Il Pd termina poi a Pierluigi Bersani, un apparatchik risoluto, inflessibile portatore di una visione molto datata della politica e promotore di un ceto dirigenziale a lui fedele come una falange macedone (che poi s’è squagliata). Le elezioni del 2013 risultano un fallimento. Il Pd non le vince e il presidente dellla Repubblica Giorgio Napolitano è costretto a promuovere un governo di unità nazionale destra-sinistra, affidato all’esangue e irresoluto Enrico Letta. Renzi vince il Congresso del 2013, diventa presidente del Consiglio e mette in moto un processo di ammodernamento che azzera i vecchi stilemi e i tic ideologici del passato. Vince le europee del 2014 e perde le elezioni comunali del 2016. Va ricordato che il paese è alle prese dal 2008, con una crisi economica epocale, dalla quale non è ancora uscita e che ha asfaltato una parte del ceto medio e il ceto operaio.

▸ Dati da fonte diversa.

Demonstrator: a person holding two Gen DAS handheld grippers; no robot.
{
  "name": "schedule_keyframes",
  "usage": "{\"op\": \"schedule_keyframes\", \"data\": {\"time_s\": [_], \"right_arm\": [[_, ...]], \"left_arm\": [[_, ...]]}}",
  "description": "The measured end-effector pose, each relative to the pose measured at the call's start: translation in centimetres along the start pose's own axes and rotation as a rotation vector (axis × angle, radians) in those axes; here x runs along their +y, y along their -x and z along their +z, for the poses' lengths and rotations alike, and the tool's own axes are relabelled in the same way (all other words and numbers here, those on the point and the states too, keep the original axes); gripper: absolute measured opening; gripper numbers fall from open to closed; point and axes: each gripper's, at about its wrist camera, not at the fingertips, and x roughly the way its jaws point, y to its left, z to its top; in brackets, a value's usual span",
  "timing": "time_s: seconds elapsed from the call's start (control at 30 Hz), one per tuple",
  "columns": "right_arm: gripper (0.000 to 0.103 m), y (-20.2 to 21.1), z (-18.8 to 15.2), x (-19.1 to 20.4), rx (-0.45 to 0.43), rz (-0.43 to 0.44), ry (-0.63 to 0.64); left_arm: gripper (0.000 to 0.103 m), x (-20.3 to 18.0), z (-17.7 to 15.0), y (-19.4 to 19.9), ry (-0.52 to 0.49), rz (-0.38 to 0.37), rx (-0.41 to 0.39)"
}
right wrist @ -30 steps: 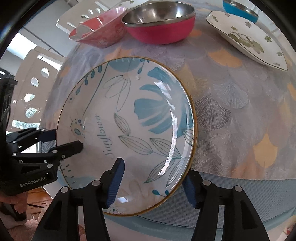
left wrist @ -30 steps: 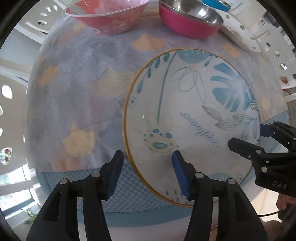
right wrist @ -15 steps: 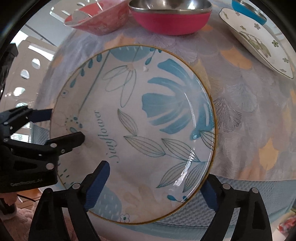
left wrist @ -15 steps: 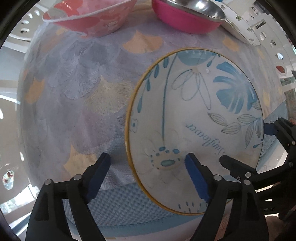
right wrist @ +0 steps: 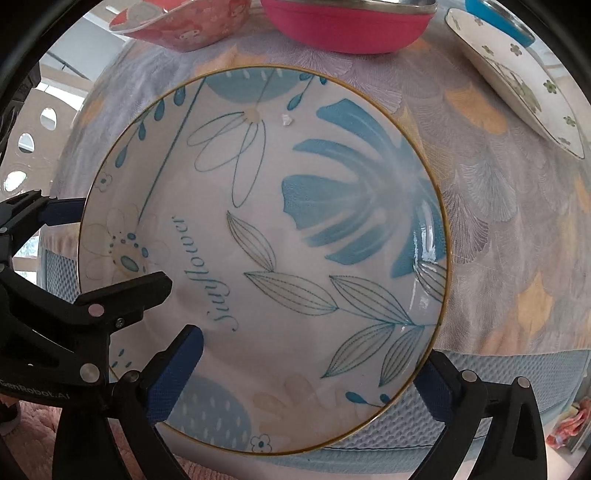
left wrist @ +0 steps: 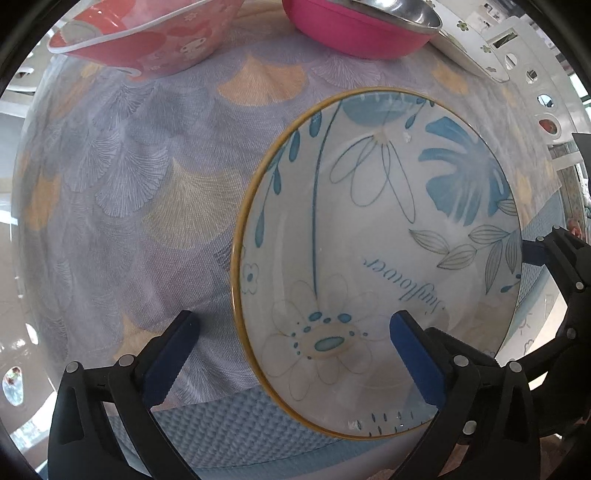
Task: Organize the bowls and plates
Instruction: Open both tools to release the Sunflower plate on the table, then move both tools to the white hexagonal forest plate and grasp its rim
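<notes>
Both grippers point straight down over the sunflower plate [right wrist: 258, 229]. Left gripper [left wrist: 291, 343] and right gripper [right wrist: 310, 365] are opening wide, each straddling the plate's rim, pads clear of it.

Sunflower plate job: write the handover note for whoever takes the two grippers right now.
Left gripper: jaws opening, straddling the left rim of the sunflower plate, gripping nothing.
Right gripper: jaws opening, straddling the plate's near right rim, gripping nothing.
The plate lies flat on the tablecloth, near the front edge.
Behind it: patterned pink bowl, pink steel-lined bowl, white flowered plate, blue bowl.
Done: nothing stacked yet.
Left: group the plates and the bowls.
</notes>
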Motion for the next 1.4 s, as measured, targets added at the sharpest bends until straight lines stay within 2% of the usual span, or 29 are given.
{"op": "schedule_keyframes", "data": {"time_s": [0.17,0.27,0.4,0.53,0.67,0.73,0.83,0.97,1.1,1.23,1.4], "right_arm": [[0.103,0.3,0.1,-0.3,0.017,0.004,0.028],[0.103,0.2,0.5,-0.1,0.048,0.008,0.072],[0.103,-0.1,0.1,0.8,0.085,0.017,0.177],[0.103,0.2,-0.2,0.7,0.1,0.068,0.272],[0.098,0.9,-0.3,-1.1,0.112,0.123,0.286],[0.098,1.7,-0.1,-2.7,0.099,0.122,0.274],[0.098,3.2,0.8,-5.2,0.072,0.148,0.237],[0.098,6.4,2.5,-9.1,-0.019,0.185,0.196],[0.098,8.6,4.1,-12.6,-0.067,0.164,0.196],[0.098,10.7,6.1,-16.1,-0.122,0.103,0.203],[0.098,11.5,6.7,-20.7,-0.152,0.103,0.167]], "left_arm": [[0.103,0.4,-1.6,1.1,0.017,0.005,-0.007],[0.103,0.6,-2.8,1.8,0.03,0.035,-0.006],[0.102,0.4,-3.2,2.0,0.141,0.03,0.001],[0.102,0.4,-3.6,2.5,0.231,0.039,0.008],[0.102,-0.6,-3.6,3.9,0.294,0.067,0.008],[0.102,-1.4,-3.5,5.0,0.312,0.079,0.0],[0.102,-3.0,-2.2,6.9,0.326,0.077,-0.023],[0.102,-5.9,0.3,8.9,0.323,0.04,-0.063],[0.102,-9.6,3.4,9.4,0.304,0.021,-0.084],[0.1,-12.3,6.9,9.2,0.292,-0.004,-0.092],[0.1,-15.1,11.1,8.4,0.272,-0.028,-0.112]]}}
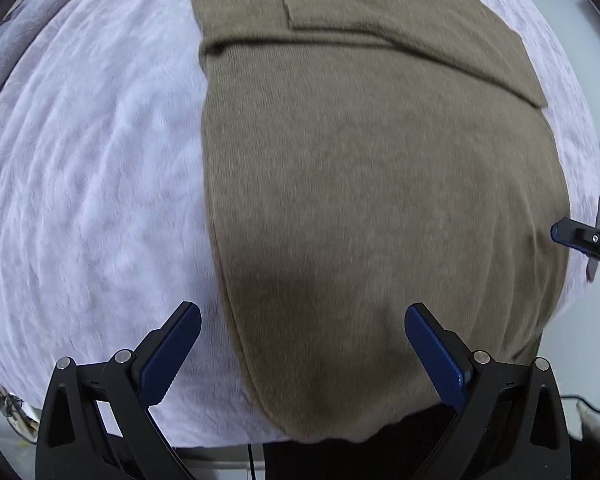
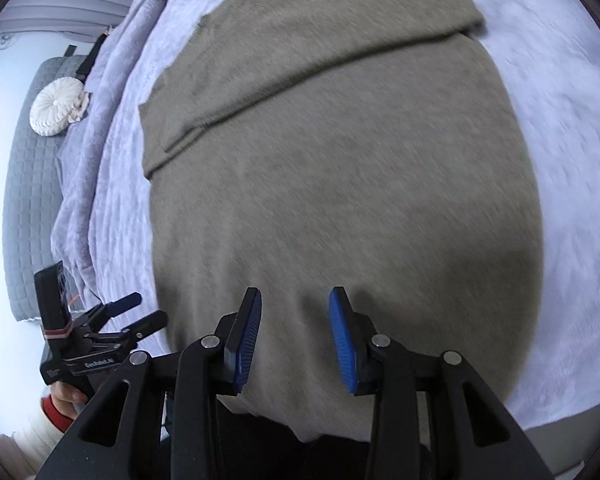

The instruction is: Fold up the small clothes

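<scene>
Both the left gripper (image 1: 303,354) and right gripper (image 2: 295,338) hover with jaws spread, holding nothing, over the near hem of the olive garment (image 1: 372,184) lying flat, partly folded, on the lavender blanket (image 1: 92,184).

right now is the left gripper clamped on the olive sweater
No, the left gripper is open, its blue pads spread wide above the olive sweater with nothing pinched between them.

Lavender plush blanket (image 1: 80,200), grey quilted bedspread (image 2: 28,184)
</scene>
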### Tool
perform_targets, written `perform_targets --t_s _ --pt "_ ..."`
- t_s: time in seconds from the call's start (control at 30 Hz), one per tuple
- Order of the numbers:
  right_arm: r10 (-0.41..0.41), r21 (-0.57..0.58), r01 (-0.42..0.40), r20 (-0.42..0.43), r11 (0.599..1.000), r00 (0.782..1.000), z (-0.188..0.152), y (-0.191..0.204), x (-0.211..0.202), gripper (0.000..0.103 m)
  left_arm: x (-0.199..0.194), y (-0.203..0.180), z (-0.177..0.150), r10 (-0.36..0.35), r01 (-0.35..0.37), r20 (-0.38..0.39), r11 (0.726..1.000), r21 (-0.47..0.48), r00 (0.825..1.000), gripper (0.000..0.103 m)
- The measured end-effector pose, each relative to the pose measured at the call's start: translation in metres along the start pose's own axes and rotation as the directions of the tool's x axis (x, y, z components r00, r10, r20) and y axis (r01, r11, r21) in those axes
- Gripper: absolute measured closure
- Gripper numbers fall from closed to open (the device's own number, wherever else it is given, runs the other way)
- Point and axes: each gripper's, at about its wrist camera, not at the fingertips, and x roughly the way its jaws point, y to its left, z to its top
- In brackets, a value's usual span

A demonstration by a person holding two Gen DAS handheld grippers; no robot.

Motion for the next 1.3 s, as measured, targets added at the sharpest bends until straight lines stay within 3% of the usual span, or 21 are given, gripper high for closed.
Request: perform_targets --t_s 0.2,0.33,0.43,0.5,0.67,0.77,0.8,0.83,0.87,0.9,0.93,1.03,1.3 --pt "-0.047 -0.014 0.045 -0.116 0.999 0.992 -0.037 -0.034 0.0 0.064 0.006 -0.002 -0.035 -0.093 0.101 -0.091 0.991 0.088 0.991 0.001" --pt "-0.093 -0.009 0.093 -0.196 0.996 0.976 -0.069 -0.068 -0.003 0.064 0.021 -0.006 -0.058 -0.203 0.227 -0.199 0.968 0.109 0.959 0.001" --pt "-0.1 0.024 0.109 -0.24 0.994 0.965 -0.088 -0.091 -0.002 0.056 0.033 -0.011 -0.065 -0.213 0.244 -0.237 0.964 0.108 0.948 0.001" --pt "-0.112 0.042 0.128 -0.262 0.991 0.959 -0.097 -0.104 0.004 0.048 0.039 -0.013 -0.064 -0.226 0.251 -0.242 0.964 0.082 0.944 0.001" --pt "-0.087 0.066 0.108 -0.256 0.992 0.963 -0.104 -0.12 0.021 0.048 0.046 -0.004 -0.057 -0.278 0.28 -0.216 0.96 -0.019 0.936 0.001" --pt "-0.064 0.082 0.089 -0.268 0.993 0.961 -0.105 -0.122 0.032 0.048 0.04 0.009 -0.05 -0.269 0.27 -0.205 0.963 -0.022 0.941 0.001" --pt "-0.051 0.09 0.079 -0.279 0.993 0.959 -0.106 -0.12 0.034 0.054 0.033 0.017 -0.05 -0.258 0.261 -0.2 0.965 -0.01 0.945 0.009" --pt "-0.028 0.097 0.056 -0.278 0.994 0.96 -0.106 -0.117 0.033 0.064 0.031 0.015 -0.05 -0.235 0.241 -0.2 0.971 0.007 0.951 0.029" --pt "0.0 0.101 0.028 -0.27 0.994 0.963 -0.105 -0.114 0.03 0.091 0.033 0.003 -0.053 -0.212 0.221 -0.207 0.975 0.023 0.955 0.041" --pt "0.036 0.112 -0.007 -0.259 0.994 0.965 -0.105 -0.111 0.025 0.096 0.031 0.002 -0.052 -0.198 0.212 -0.216 0.976 0.044 0.956 0.07" --pt "0.072 0.123 -0.043 -0.242 0.992 0.968 -0.103 -0.109 0.02 0.096 0.03 0.003 -0.052 -0.229 0.243 -0.222 0.969 0.038 0.948 0.089" --pt "0.158 0.129 -0.134 -0.198 0.982 0.967 -0.095 -0.095 0.002 0.096 0.009 0.013 -0.043 -0.373 0.374 -0.193 0.927 -0.033 0.907 0.089" --pt "0.363 0.103 -0.362 0.016 0.926 0.932 -0.046 -0.056 -0.04 0.096 -0.051 0.021 0.004 -0.441 0.441 -0.004 0.897 -0.022 0.897 0.089"
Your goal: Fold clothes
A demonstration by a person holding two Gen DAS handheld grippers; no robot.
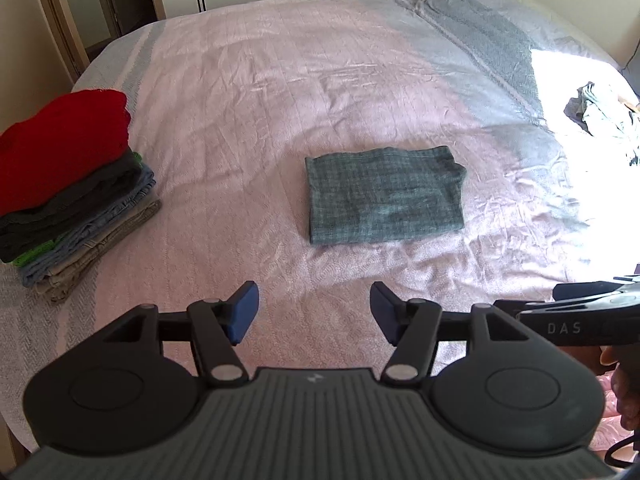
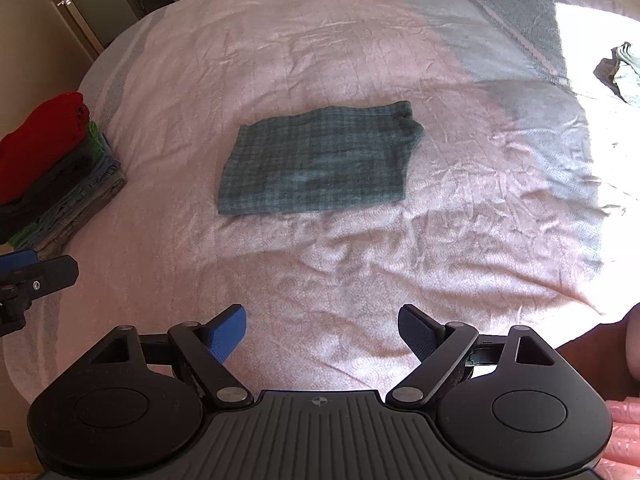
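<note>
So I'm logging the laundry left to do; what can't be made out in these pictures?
- Unfolded pile: both views, washed out by sunlight and cut by the right edge; item count unclear.
- Folded stack: both views, lower garments show edges only, left edge crops it.
- Plaid cloth: folded, garment type unclear.

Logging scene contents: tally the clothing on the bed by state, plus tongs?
Folded, lying alone: 1, the green plaid garment mid-bed.
Folded stacks: 1, the pile topped by a red garment; the layers beneath are too bunched to count.
Unfolded heaps: 1, the crumpled clothes in the sunlit patch.
Tongs: 2, left tongs and right tongs, both open and empty.
Total: 5.
</note>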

Qui si registra la fine politica del comunismo italiano, colpito dalla Nemesi, una sorta di rivincita della Storia nei confronti di coloro che pensarono di lucrare sul crollo dei partiti della prima Repubblica. Da questo mese di giugno 2016 inizia un’altra storia che non riguarda la sinistra, ma tutta la politica italiana, alle prese con la ricostruzione dei fondamentali, sempre più urgente dopo i risultati spagnoli che mostrano la labilità dei movimenti populisti privi di basi ideologiche e teoriche capaci di interpretare la realtà e di definire progetti di attendibili soluzioni.